When the Criminal Code was recently amended to introduce remediation agreements, Parliament opened the door to negotiated out-of-court settlements of significant corporate crimes so long as specified criteria were met. Given the timing of the amendments, it can be safely argued that our legislators were concerned that some corporate entities, and in this case SNC-Lavalin, would be unduly damaged by a prosecution such that vital jobs would be lost despite evidence that the company had cooperated with the authorities, purged itself of the senior managers associated with the crime(s), had a healthy corporate governance strategy in place, and was in a position to make substantial financial amends. In fact, insofar as SNC-Lavalin is concerned, a number of its senior managers have indeed been prosecuted, convicted, and jailed.


Corporations don’t go to jail. Prosecutions of the type facing SNC-Lavalin are long, uncertain, costly, and, at the end of the day, can only result in the imposition of monetary punishment which can form part of a remediation agreement in any event. It is hard to imagine why prosecuting SNC-Lavalin would be in the public interest. The company could conceivably collapse during or as a result of the proceedings thereby terminating the gainful employment of thousands of innocent workers and to what end?

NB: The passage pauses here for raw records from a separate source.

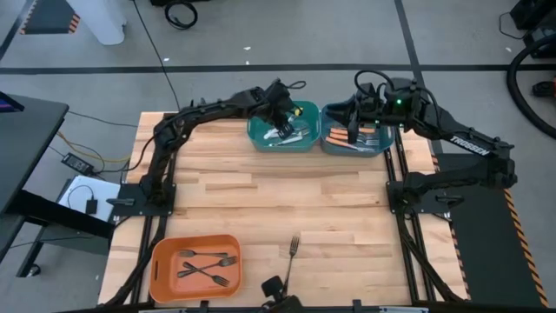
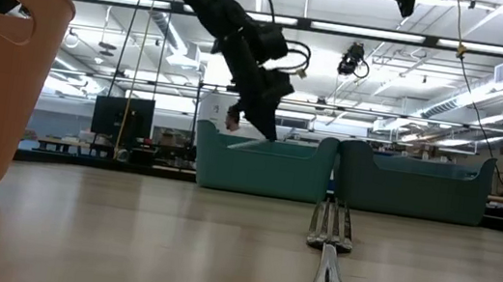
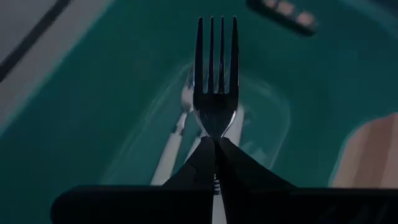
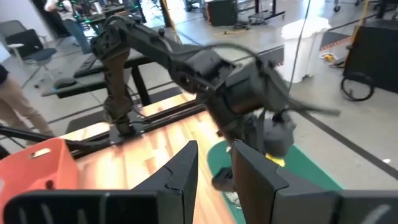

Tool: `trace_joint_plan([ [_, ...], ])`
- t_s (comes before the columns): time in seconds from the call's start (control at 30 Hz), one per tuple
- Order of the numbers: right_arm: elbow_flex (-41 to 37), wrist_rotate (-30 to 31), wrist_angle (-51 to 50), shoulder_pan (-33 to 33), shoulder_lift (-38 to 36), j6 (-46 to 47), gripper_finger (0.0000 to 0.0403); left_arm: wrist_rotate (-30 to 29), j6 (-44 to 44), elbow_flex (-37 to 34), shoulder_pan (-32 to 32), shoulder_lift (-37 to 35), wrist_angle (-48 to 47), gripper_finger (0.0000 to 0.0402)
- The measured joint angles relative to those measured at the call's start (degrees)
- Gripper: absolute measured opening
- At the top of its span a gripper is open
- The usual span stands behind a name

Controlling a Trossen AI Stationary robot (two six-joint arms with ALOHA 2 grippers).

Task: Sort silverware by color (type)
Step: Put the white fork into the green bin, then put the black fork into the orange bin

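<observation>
The step in hand looks like a drop-off: the left gripper (image 1: 283, 111) hangs over the left teal bin (image 1: 259, 139) at the far side of the table, its fingers pinched tight on the neck of a fork (image 3: 216, 74) whose tines point down into the bin, as the left wrist view shows (the handle is hidden between the fingers, so its colour cannot be told there). Below it in that bin lie white-handled forks (image 3: 177, 134). The next move, I judge, calls for a small descent and then a release so the fork lands flat among its own kind, not across the rim. The right gripper (image 1: 352, 117) hovers above the right teal bin (image 1: 328, 143) with its fingers a narrow way apart and holding nothing; that bin holds orange-handled forks (image 1: 369, 139). At the near left, the orange bin (image 1: 165, 283) holds a few dark forks (image 1: 208, 263). One fork (image 1: 294, 255) lies loose on the bare table (image 1: 347, 209) near its front edge, tines toward the far side, likely the next to be sorted
</observation>
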Motion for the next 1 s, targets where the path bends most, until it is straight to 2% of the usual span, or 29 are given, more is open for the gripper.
trace_joint_plan([
  [0.27, 0.0, -0.04, -0.64, -2.87, 0.02, -0.9, 0.0103, -0.32, -0.01, 0.05, -0.16, 1.94, 2.39, 0.0022],
  [0.57, 0.0, -0.06, -5.32, -4.3, 0.04, -0.91, 0.0103, -0.39, -0.42, 0.05, 0.13, 1.99, 2.04, 0.0091],
  [0.7, 0.0, -0.07, -6.8, -4.3, 0.04, -2.43, 0.0103, -0.39, -0.44, 0.05, -0.04, 1.89, 1.54, 0.0109],
  [0.8, 0.0, -0.07, -7.5, -4.28, 0.04, -3.84, 0.0103, -0.4, -0.47, 0.05, -0.41, 0.52, -1.02, 0.011],
  [1.0, 0.0, -0.09, -9.39, -4.28, 0.04, -4.34, 0.0103, -0.13, -0.2, 0.05, -0.88, -6.84, -8.94, 0.0106],
])
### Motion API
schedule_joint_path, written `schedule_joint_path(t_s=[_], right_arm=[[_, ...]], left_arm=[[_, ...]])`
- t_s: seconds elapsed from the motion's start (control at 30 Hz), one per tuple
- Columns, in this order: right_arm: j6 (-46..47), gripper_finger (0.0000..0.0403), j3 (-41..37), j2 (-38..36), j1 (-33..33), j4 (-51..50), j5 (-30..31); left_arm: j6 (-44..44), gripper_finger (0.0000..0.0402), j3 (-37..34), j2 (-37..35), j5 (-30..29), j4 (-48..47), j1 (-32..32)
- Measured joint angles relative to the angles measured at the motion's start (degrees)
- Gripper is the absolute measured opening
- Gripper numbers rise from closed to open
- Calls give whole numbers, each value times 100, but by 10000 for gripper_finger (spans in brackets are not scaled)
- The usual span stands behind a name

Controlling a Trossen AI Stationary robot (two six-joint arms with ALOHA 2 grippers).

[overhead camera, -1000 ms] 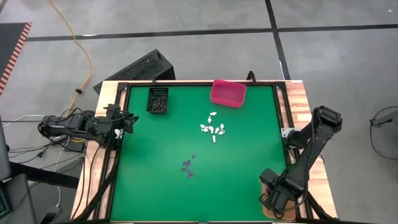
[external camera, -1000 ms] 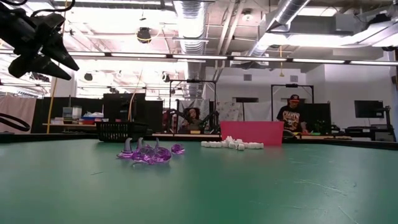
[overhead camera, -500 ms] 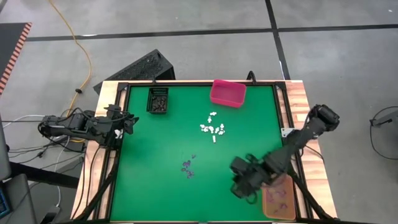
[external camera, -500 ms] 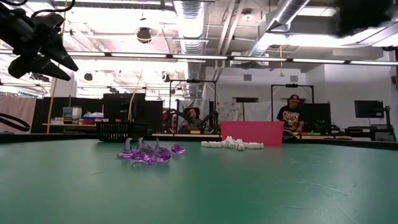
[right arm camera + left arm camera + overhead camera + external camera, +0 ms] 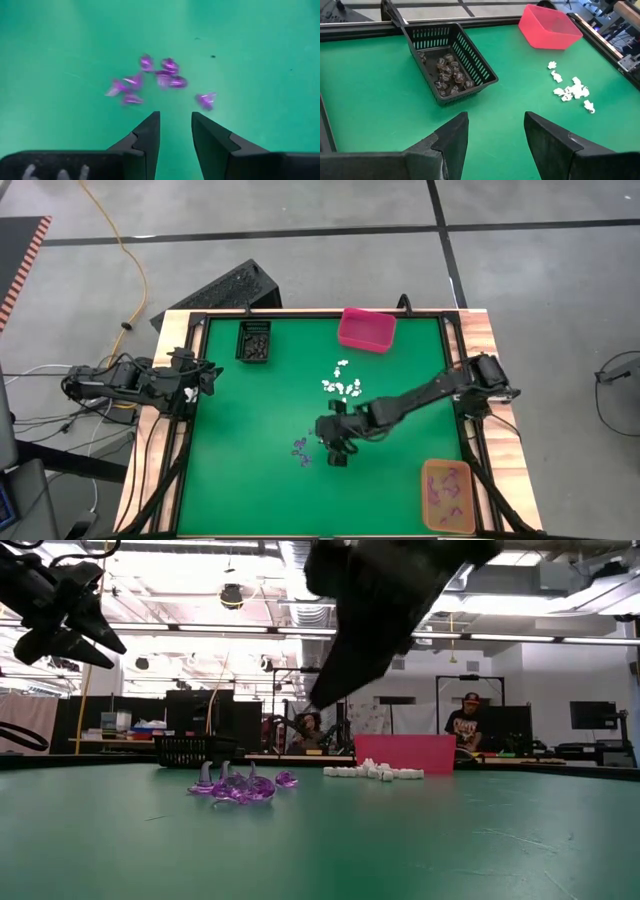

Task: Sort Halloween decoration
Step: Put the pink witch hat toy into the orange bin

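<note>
- My right gripper (image 5: pixel 338 452) hangs over the middle of the green felt desk (image 5: pixel 240 480), fingers (image 5: pixel 147 131) parted and holding nothing, aimed at the small cluster of purple plastic trinkets (image 5: pixel 301 450) just beside it.
- White trinkets (image 5: pixel 343 387) lie heaped nearer the pink plastic bin (image 5: pixel 366 329); black ones (image 5: pixel 447 75) already sit in the black mesh basket (image 5: pixel 480 72), and purple ones in the orange tray (image 5: pixel 430 515) at my near corner.
- Open felt surrounds the purple cluster, so I judge the approach free.
- My left gripper (image 5: pixel 492 135) waits at the desk's left edge, fingers apart, empty.
</note>
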Motion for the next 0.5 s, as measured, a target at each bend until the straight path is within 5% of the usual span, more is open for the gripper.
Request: schedule_joint_path(t_s=[0.5], right_arm=[[-2565, 142, 836, 1046, -705, -126, -843]], left_arm=[[-17, 183, 0, -1, -195, 2, 0]])
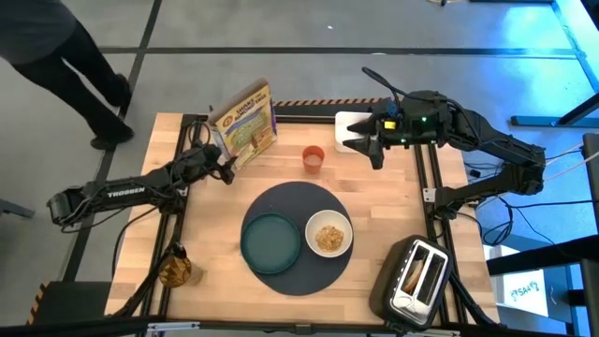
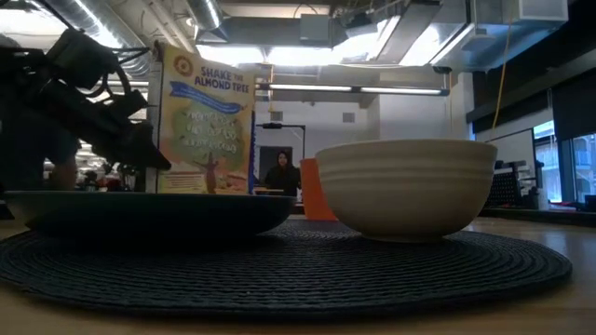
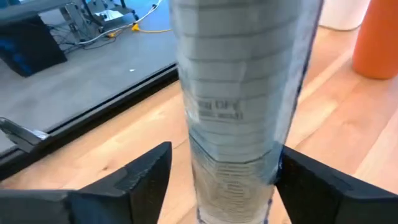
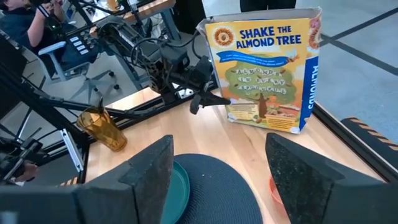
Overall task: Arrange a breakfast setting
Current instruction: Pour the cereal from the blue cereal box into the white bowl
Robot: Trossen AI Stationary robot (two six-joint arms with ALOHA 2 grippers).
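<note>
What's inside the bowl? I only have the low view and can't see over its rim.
Observer: Cereal. The high view shows it in the bowl, which sits on the mat.
Operator: Is the left gripper clamped on the box?
Observer: No. The left gripper straddles the edge of the box, and the left wrist view shows a gap between one finger and the box.
</note>
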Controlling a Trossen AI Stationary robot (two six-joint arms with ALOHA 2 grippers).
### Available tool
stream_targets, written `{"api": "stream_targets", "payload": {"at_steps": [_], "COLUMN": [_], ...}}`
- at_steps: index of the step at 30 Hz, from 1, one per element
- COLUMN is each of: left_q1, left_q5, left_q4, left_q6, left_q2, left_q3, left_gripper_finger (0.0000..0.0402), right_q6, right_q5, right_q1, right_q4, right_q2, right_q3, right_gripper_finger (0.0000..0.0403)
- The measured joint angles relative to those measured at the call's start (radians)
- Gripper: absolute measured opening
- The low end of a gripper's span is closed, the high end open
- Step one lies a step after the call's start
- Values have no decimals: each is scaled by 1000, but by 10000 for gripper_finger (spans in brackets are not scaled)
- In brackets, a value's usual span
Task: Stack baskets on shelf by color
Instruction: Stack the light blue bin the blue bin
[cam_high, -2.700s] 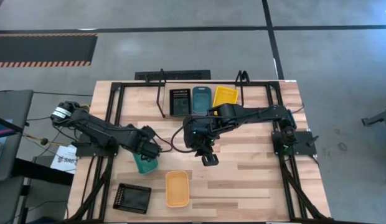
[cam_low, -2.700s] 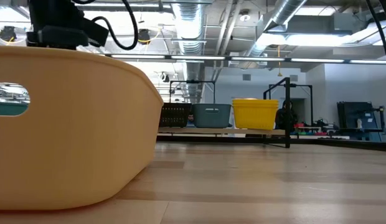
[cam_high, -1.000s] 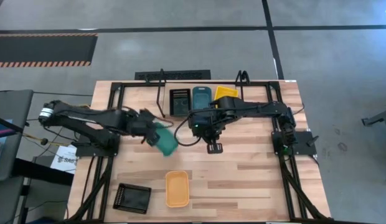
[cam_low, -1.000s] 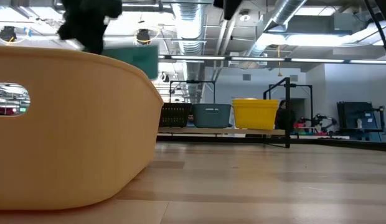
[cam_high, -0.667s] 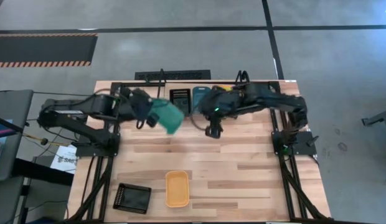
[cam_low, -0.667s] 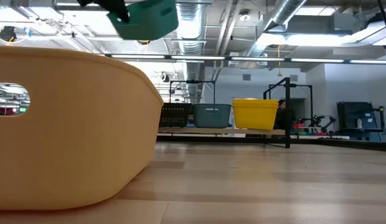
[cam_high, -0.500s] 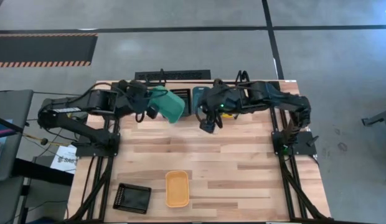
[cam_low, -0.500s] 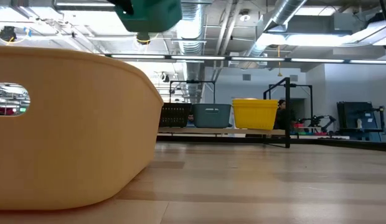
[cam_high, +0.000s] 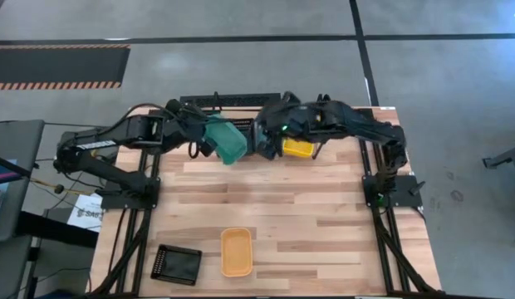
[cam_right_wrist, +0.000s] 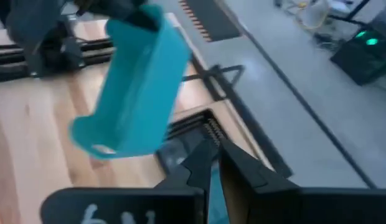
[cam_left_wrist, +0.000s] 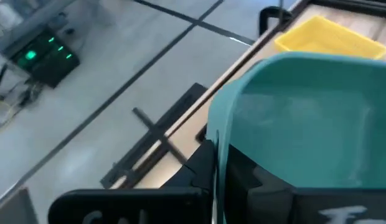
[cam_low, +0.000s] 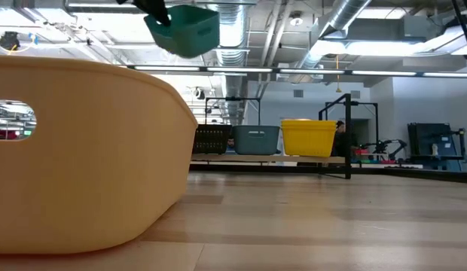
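My left gripper (cam_high: pixel 204 141) is shut on a teal basket (cam_high: pixel 228 139), held high above the table's far part (cam_low: pixel 184 28). On the black shelf (cam_low: pixel 347 135) stand a black basket (cam_low: pixel 211 139), a blue-grey basket (cam_low: pixel 256 139) and a yellow basket (cam_low: pixel 309 137). My right gripper (cam_high: pixel 264 148) hovers over the shelf beside the teal basket (cam_right_wrist: pixel 134 93). Its fingers (cam_right_wrist: pixel 205 158) stand a narrow gap apart with nothing between them. An orange basket (cam_high: pixel 236 251) and another black basket (cam_high: pixel 176 264) rest flat on the near part of the table. My left gripper holds the teal basket by the rim of one end wall (cam_left_wrist: pixel 219 143). One finger (cam_left_wrist: pixel 202 165) is outside the wall and the other inside the basket. The basket is lifted clear of the table and tilted, its far end jutting toward the shelf.
The right arm (cam_high: pixel 349 124) lies across the shelf's right half, above the yellow basket (cam_high: pixel 296 148). A black frame (cam_high: pixel 149 166) edges the wooden table. Bare wood (cam_high: pixel 274 199) lies between the shelf and the two near baskets.
My left gripper has risen and gone toward the table's far edge with the teal basket, which has turned as it came up beside the shelf. My right gripper has also risen and moved toward the far edge, and now stands over the shelf.
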Motion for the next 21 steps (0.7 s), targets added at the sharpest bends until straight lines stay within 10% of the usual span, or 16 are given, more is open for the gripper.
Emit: {"api": "stream_targets", "payload": {"at_steps": [16,21], "left_q1": [306,339], "left_q5": [677,711], "left_q4": [359,325], "left_q6": [554,636], "left_q2": [255,439], "left_q3": [12,203], "left_gripper_finger": [0,0], "right_q6": [-149,-167], "right_q5": [18,18], "right_q1": [169,234], "right_q4": [158,101], "right_q2": [-335,-391], "right_q3": [5,5], "right_gripper_finger": [3,2]}}
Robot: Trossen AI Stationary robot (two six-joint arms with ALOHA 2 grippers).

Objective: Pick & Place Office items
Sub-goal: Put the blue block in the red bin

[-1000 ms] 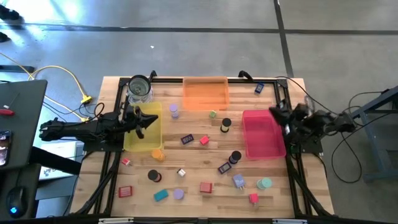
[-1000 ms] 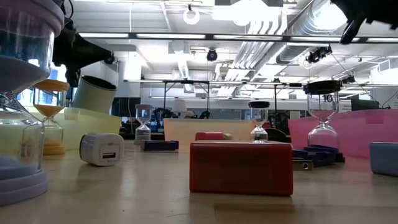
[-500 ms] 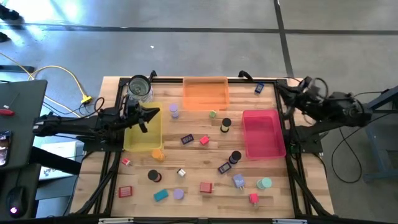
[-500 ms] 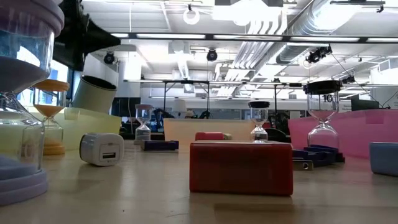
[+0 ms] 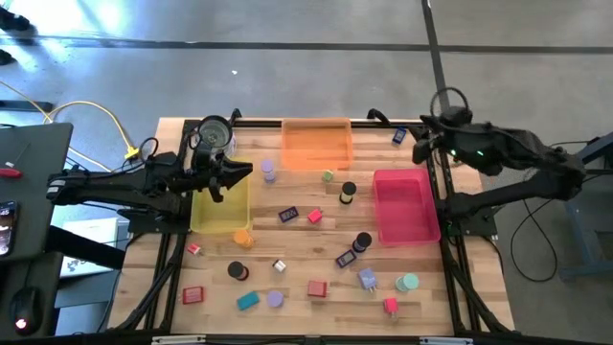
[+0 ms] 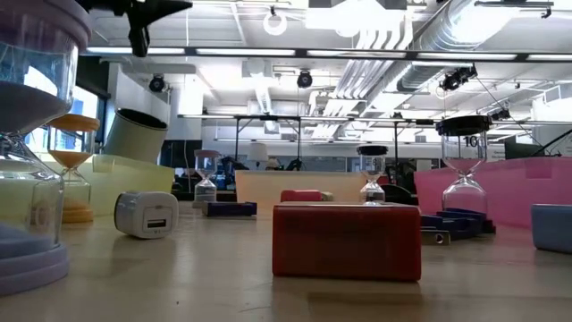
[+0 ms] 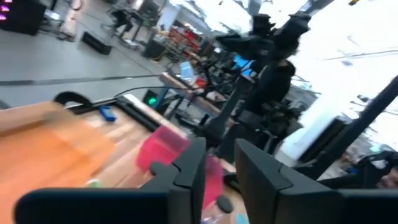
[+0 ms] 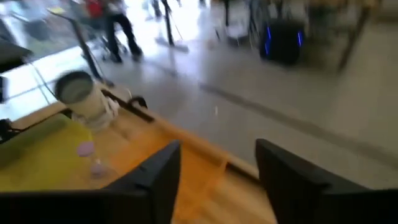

It is not surprising that the Prime Minister, and members of his cabinet, chose to confront the then Attorney General on her apparent decision not to intervene in the decision of federal prosecutors to pursue charges. In fact, one would think she would have expected it. The prosecutors in this case were surely subject to pressures from the police investigators involved. They, much like the Attorney general, are not confined to ivory towers. As stated above, the culture that inhabits prosecutors is such that they are generally inclined to lay charges where they are morally convinced they can establish guilt beyond a reasonable doubt. Such is their culture, historically. However, remediation agreements are new territory and in conflict with this culture. The stakes in this case are enormous and the Attorney General would not have be faulted for scrutinizing the decision to prosecute if she felt the attorneys involved failed to properly apply public interest considerations. They may have needed to be reminded that this was new legislation introduced to address the challenges of corporate criminal responsibility, requiring that the decision-making process be informed by a new culture.


The Prime Minister may have invoked legitimate factors and others less so, if they were indeed, as reported, of a political nature. But the Attorney General is a politician as well, and so long as the pressure was not undue, and her testimony before the Commons Justice Committee, emotions aside, did not suggest it was, there is little rational basis for the scandal that is now brewing. It would be hard to imagine how the prosecution of SNC-Lavalin would be in the public interest.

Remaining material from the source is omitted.